::: Input data
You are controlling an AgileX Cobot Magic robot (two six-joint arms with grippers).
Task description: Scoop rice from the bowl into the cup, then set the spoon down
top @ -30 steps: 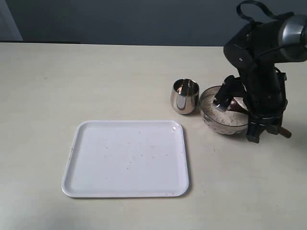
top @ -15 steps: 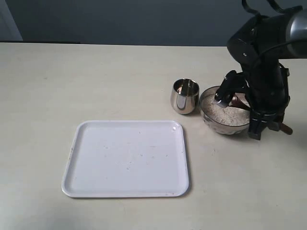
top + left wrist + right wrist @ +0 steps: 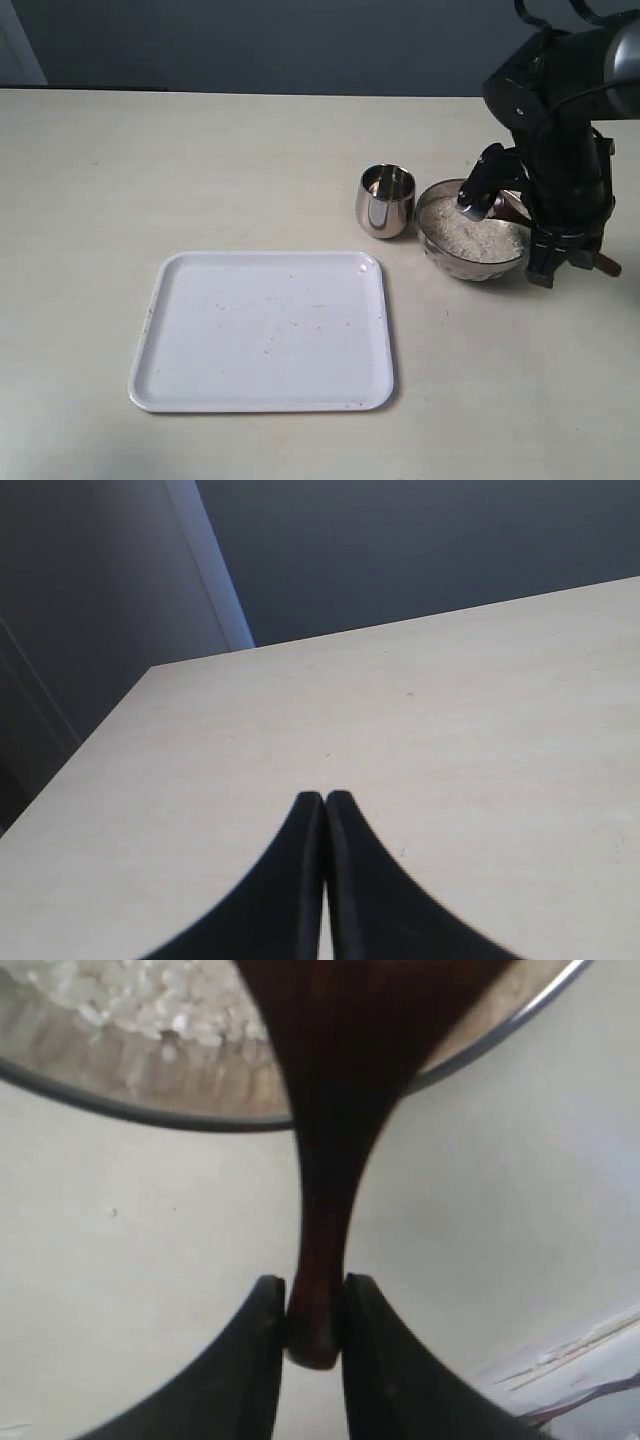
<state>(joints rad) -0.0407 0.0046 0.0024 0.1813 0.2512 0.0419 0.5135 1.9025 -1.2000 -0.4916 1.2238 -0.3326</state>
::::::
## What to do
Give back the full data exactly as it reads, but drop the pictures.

## Problem solution
You are controlling an AgileX Cobot Magic robot (two six-joint arms with grippers).
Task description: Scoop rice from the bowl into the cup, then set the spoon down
top @ -30 steps: 
top @ -15 steps: 
top + left wrist + right wrist @ +0 steps: 
<state>(joints rad) -0.0407 0.0046 0.0024 0.1813 0.2512 0.0419 0.5135 1.9025 -1.2000 -0.4916 1.2238 -0.3326</state>

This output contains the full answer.